What Can Teams Learn From Jazz?
Midjourney: “Women in business suits playing jazz around a conference table”

What Can Teams Learn From Jazz?

John Seely Brown, whom I’ve known for many years, recently published Organizational Jazz and New Ways to Work on Medium. JSB (as he is fondly known) and his co-writers Tom Winans and Ann Pendleton-Julian offer an inspiring vision of business transformed by team-fueled creativity, and a technology infrastructure that reflects the same ethos. 

“Jazz can serve as the meta-model for using technology architectures and organizational architectures, symbiotically, to transform how we think about organizing and working,” they write. “Organizational Jazz is a concept for a new practice and culture within organizations and their partnership ecosystems that uses the practice and culture of musical Jazz as a meta-model.”
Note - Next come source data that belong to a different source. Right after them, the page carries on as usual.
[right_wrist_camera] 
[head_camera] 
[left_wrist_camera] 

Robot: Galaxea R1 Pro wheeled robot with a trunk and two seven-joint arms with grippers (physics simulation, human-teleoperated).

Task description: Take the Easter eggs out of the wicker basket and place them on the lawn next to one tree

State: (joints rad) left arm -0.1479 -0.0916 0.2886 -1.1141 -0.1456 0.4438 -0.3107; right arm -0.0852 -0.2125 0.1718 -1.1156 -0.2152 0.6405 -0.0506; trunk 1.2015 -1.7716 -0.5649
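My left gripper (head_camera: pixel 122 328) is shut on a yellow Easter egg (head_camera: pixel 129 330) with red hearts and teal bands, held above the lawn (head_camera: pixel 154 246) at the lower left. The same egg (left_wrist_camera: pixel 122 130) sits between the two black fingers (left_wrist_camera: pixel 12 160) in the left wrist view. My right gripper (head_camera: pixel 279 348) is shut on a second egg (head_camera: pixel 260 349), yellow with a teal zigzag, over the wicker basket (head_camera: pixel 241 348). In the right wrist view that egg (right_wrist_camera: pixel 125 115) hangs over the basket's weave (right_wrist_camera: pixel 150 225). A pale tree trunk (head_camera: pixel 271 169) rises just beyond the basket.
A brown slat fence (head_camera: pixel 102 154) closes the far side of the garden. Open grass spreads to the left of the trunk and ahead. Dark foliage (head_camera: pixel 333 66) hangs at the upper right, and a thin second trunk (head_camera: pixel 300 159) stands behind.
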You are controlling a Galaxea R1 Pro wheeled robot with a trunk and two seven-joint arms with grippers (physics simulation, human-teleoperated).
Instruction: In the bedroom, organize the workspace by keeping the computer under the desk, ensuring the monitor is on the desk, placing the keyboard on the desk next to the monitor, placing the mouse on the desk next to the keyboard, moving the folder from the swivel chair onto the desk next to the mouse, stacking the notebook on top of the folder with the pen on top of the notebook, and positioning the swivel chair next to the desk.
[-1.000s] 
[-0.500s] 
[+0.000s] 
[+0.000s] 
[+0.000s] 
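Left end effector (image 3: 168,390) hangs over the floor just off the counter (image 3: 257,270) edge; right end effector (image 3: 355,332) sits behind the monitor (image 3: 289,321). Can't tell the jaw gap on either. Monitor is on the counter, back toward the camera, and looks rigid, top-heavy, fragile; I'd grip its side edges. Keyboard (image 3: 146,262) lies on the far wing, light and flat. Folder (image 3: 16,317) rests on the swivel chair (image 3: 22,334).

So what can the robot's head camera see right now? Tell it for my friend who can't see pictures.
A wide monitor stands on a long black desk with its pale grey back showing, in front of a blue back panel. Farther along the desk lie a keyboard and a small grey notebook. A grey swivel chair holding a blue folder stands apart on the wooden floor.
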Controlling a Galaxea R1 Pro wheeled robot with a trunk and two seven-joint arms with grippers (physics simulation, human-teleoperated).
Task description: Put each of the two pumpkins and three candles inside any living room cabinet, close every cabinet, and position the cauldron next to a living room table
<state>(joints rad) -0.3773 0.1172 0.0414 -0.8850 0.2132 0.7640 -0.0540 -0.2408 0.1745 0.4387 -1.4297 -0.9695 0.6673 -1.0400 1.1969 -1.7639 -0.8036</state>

The piece leverages JSB’s perspective as the former co-director of Deloitte’s Center for the Edge, with my great friend John Hagel. It’s perhaps 20,000 words, so in the spirit of jazz, I’ll offer a few riffs.
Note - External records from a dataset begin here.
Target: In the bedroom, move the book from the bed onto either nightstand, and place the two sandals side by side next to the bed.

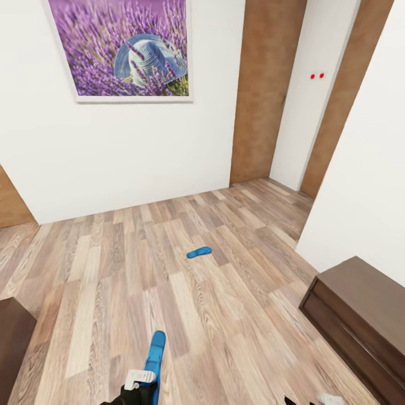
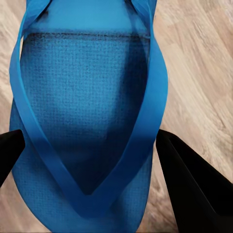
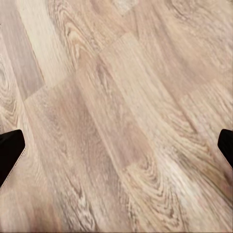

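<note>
At the bottom centre of the head view, the left pincer (image 1: pixel 147 378) is clenched on a blue sandal (image 1: pixel 156 353), which sticks up and away from it toward the middle of the frame. In the left wrist view the held sandal (image 2: pixel 87 121) lies between the two dark fingers (image 2: pixel 191 184), its thong straps meeting in a V near the lower middle, with plank floor (image 2: pixel 199 73) behind it on the right.

The second sandal (image 1: pixel 199 252) lies flat on the wood floor (image 1: pixel 112 281) near the frame's centre, well apart from the held one, with bare planks between them.

The right pincer (image 1: pixel 315 400) barely shows at the bottom right edge; in the right wrist view its fingertips (image 3: pixel 9 153) sit at opposite edges, spread wide and released, over the floor (image 3: pixel 116 116).

A long low dark-wood cabinet (image 1: pixel 360 315) stands at the lower right against a white wall (image 1: pixel 365 169). Another dark wooden piece (image 1: pixel 14 343) cuts in at the lower left. A lavender picture (image 1: pixel 126 48) hangs at the upper left; brown doors (image 1: pixel 264 95) stand at the upper right.
</note>
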Robot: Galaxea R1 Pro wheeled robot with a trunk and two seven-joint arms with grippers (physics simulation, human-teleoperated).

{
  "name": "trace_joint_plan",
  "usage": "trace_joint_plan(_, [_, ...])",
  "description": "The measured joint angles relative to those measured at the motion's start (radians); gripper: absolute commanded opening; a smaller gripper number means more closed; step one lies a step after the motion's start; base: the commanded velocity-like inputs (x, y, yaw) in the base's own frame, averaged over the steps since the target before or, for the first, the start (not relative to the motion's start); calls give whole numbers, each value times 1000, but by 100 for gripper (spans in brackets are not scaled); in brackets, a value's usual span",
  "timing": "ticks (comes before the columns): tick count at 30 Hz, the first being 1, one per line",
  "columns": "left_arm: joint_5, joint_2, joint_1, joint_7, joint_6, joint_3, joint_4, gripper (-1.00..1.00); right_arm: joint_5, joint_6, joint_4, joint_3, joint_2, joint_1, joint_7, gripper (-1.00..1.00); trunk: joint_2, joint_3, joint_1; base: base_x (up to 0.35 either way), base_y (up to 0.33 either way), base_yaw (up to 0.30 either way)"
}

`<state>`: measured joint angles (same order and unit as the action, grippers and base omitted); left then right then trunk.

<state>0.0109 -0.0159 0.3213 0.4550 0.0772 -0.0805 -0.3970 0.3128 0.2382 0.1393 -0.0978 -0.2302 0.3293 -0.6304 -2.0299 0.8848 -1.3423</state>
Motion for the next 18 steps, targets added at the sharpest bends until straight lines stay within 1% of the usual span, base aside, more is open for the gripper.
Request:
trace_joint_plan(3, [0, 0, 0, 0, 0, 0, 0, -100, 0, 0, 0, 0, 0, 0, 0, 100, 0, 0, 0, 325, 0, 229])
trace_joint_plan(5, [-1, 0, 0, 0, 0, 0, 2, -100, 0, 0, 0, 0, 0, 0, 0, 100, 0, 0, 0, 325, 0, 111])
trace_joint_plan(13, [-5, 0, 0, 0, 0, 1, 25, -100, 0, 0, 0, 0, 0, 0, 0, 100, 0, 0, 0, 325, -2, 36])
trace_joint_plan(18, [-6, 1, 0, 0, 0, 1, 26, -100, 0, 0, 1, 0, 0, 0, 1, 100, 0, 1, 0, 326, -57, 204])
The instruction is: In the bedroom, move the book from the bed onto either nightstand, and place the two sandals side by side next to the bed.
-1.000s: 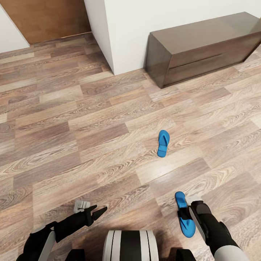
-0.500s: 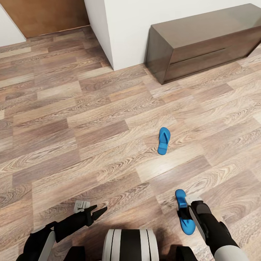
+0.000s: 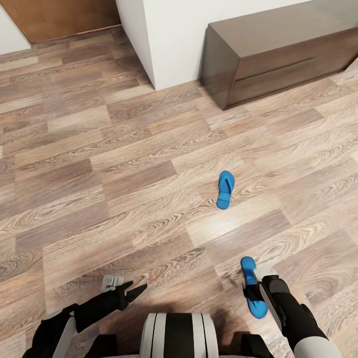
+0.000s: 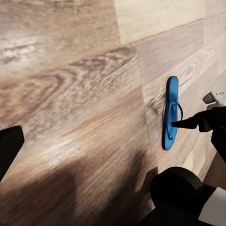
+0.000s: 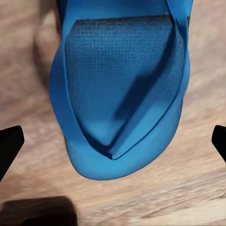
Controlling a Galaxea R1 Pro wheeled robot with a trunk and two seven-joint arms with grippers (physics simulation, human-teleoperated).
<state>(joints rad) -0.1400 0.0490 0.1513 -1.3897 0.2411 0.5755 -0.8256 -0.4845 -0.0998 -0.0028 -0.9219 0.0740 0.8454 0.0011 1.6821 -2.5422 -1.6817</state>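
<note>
Wood-plank floor [image 3: 124, 164], mixed light and grey-brown boards, covers most of the head view and shows glossy patches of reflected light. White wall corner [image 3: 169, 35] juts in at 12 o'clock, with a brown wooden door or panel [image 3: 64, 15] at 11 o'clock behind it. Long low dark-wood bench [image 3: 283, 49] with a horizontal seam on its front sits at 1 to 2 o'clock, against the wall, its top catching a soft sheen.

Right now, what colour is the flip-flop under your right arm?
Bright blue flip-flop, clearest in the right wrist view.
</note>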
  • The writers promote new models of working infused with creative practices, and I hope many will take inspiration from this vision. The traditional model of the organization is still far too anchored in industrial-era processes, a continuous tax on our collective and individual ability to innovate and co-create. (Though as we talk about the metaphor of jazz in business, we need to honor the work of John Kao, who wrote “Jamming” in 1997, offering a variety of thoughts for ways that businesses could use the metaphors and practices of jazz to encourage creativity.)
  • It’s not just techniques: It’s also technology. Their approach resides under the somewhat weighty label of “Conversational H+/+AI Architecture, where conversation refers to the symbiotic exchange of both human and AI agents/entities.” You know I’m not a fan of elevating our technologies to “entity” level. But the idea is quite powerful, that the process of conversing (even with software) is one pathway to creative superpowers for humans.
  • Though I can’t play a single note on a saxophone, the jazz metaphor is especially fascinating to me. In 2011 I had the tremendous pleasure of curating a one-day event for my friends at TED focused on behavioral economics, with legendary speakers like Richard Thaler, Sheena Iyengar, and Dean Karlan. For an alternating rhythm to the talks, we had an uber-talented young vibraphonist, Stefon Harris, lead a jazz quartet playing phenomenal music. I interviewed Stefon onstage afterwards, and asked him, “How long have the four of you been playing together?” His response: They had all just met.
  • That’s where the jazz metaphor is most powerful: Fueling dynamic teams. Imagine individual workers who had never met before coming together with an operating system for creative problem-solving. Sure, techniques like design thinking and rapid prototyping offer some mechanics for that process. But they are often applied in product-related activities, or in stakeholder brainstorming, and what is needed for the real-time creation of creative solutions. 
  • But the jazz metaphor is not just theoretical. JSB et al also suggest that this approach can also serve as a framework for an organization’s technology infrastructure. “We are on the cusp of being able to operationalize this. It requires the right kind of architecture — one that new technologies, especially generative AI, promise to make possible.” Picture many independent software components, each of which can operate independently or together, combining and re-combining to solve increasingly-harder problems. (This echoes the work of David Weinberger, who in 2002 published “Small Pieces Loosely Joined,” offering a unified vision of the interconnection components of the World Wide Web.) The potential for autonomous activity by today’s AI toolset certainly makes this kind of architecture more possible.
  • Where is the jazz metaphor the hardest to operationalize inside today’s large organizations? By those who lead the organization, and by those deep within the operations of the organization. To make good jazz, those who lead would need to embrace a completely different mindset anchored in collaboration, rather than control. And, those deep in operations, rewarded for repetition and quality-control, don’t typically feel empowered to do creative work — so as automation performs more and more of their tasks, these workers will need training and permission to do more creative problem-solving.
  • Learning and education should be like jazz, too. According to Markus Essien, former headmaster at The Logan School, teachers and students can co-learn in far more creative ways, outside the boundaries of traditional hierarchical interaction.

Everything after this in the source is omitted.